--- What is expected ---
Copy exactly the stretch of data below from the line with "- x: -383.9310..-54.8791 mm" through the line with "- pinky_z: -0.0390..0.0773", including both of those lines.
:::
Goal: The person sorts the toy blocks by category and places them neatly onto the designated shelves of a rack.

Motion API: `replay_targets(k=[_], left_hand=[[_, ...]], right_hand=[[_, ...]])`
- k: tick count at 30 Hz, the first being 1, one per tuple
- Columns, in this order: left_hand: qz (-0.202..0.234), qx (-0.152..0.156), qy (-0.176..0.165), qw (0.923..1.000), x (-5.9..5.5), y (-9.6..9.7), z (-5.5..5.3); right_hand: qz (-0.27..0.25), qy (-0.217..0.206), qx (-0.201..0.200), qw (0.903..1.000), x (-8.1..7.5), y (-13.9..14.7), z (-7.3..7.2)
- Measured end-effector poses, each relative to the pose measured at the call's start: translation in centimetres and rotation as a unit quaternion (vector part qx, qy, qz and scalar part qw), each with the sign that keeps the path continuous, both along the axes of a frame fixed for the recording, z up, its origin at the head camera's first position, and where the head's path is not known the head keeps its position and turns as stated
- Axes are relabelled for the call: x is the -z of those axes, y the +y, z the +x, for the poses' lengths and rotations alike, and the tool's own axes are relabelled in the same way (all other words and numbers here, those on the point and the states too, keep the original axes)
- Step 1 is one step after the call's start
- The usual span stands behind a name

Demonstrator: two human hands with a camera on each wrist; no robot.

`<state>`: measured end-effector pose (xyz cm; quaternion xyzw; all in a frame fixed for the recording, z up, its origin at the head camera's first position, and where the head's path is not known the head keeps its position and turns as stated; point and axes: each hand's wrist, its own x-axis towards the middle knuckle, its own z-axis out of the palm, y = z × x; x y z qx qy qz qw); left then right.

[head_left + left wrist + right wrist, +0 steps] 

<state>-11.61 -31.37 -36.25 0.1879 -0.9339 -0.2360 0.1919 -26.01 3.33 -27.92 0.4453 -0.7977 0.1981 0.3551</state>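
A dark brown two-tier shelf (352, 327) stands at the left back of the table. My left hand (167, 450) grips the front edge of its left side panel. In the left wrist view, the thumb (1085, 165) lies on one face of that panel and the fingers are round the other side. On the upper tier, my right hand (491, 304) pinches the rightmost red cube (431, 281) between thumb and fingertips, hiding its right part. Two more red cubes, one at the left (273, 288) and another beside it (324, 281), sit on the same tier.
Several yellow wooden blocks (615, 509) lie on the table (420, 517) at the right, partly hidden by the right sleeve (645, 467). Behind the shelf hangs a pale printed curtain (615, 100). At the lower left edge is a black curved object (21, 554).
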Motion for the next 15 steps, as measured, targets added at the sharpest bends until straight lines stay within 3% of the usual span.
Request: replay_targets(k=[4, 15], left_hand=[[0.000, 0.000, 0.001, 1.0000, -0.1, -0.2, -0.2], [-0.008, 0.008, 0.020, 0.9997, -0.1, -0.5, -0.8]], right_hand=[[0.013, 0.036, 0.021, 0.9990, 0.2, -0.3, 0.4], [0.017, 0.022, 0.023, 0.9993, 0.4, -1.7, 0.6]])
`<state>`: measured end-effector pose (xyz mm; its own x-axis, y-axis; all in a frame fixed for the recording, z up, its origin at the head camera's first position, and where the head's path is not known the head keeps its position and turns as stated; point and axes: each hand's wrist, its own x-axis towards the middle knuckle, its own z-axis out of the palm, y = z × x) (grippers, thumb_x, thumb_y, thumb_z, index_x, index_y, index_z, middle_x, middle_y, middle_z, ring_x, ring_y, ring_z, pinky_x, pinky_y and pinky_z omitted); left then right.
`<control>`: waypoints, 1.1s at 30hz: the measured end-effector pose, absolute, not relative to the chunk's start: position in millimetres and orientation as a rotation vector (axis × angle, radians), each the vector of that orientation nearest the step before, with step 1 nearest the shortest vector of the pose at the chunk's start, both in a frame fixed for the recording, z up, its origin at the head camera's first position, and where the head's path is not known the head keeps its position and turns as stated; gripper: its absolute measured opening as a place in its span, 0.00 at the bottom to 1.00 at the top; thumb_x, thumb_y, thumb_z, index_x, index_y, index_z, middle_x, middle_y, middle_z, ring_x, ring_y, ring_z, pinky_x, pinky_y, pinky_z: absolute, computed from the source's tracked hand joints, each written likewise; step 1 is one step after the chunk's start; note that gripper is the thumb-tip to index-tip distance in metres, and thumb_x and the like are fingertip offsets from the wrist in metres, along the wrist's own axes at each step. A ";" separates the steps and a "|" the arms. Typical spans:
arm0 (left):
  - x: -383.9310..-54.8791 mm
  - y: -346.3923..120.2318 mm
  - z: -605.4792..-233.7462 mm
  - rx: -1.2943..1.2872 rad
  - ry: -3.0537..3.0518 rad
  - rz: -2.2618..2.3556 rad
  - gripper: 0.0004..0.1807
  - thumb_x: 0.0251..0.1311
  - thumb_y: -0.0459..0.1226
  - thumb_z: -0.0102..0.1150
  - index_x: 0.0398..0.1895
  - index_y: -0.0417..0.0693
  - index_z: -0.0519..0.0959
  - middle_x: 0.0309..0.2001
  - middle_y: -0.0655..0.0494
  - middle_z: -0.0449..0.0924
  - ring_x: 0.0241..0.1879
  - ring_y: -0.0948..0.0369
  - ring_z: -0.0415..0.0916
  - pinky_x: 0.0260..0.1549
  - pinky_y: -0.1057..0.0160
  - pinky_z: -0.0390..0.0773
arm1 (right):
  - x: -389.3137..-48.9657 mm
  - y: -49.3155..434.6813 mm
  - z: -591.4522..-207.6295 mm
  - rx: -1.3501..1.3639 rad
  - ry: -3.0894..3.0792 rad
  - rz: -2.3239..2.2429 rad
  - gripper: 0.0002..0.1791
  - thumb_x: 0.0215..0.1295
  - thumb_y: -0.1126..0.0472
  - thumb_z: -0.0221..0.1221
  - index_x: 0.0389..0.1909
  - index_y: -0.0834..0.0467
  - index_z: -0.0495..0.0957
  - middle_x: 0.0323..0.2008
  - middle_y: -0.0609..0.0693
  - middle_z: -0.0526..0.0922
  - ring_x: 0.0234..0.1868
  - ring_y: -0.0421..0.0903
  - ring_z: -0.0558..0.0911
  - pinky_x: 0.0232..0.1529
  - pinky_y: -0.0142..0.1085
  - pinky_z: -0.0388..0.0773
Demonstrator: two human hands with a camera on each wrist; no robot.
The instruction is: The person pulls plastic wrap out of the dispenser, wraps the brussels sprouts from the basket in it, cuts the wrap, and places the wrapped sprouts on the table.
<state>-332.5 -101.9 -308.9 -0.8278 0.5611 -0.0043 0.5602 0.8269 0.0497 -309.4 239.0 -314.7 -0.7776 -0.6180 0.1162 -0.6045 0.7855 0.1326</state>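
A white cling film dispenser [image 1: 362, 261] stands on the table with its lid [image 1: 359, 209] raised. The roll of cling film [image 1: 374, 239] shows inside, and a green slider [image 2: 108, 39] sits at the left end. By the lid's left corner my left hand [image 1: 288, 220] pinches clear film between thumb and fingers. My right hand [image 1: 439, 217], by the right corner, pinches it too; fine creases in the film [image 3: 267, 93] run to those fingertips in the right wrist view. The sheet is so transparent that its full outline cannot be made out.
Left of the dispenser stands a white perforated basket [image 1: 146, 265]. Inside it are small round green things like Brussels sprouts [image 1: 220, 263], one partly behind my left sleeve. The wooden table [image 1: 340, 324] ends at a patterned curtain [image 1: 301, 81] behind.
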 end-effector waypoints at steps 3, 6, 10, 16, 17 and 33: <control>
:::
--- Solution for this task ---
  - x: -383.9310..-54.8791 mm
  - y: -346.3923..120.2318 mm
  - z: -605.4792..-233.7462 mm
  - rx: -1.2943..1.2872 rad
  - ry: -3.0537..3.0518 rad
  - rz: -2.2618..2.3556 rad
  - gripper: 0.0004..0.1807
  - thumb_x: 0.0251..0.1311
  - thumb_y: -0.0459..0.1226
  - thumb_z: -0.0102..0.1150
  - index_x: 0.0398..0.1895
  - index_y: -0.0417..0.0693
  - index_z: -0.0519..0.0959
  - middle_x: 0.0309..0.2001
  - middle_y: -0.0655..0.0494
  - middle_z: -0.0449..0.0924
  - ring_x: 0.0241..0.1879
  - ring_y: -0.0948..0.0369
  - ring_z: -0.0415..0.0916
  - pinky_x: 0.0260..0.1549
  - pinky_y: -0.1057..0.0160
  - pinky_z: -0.0390..0.0773

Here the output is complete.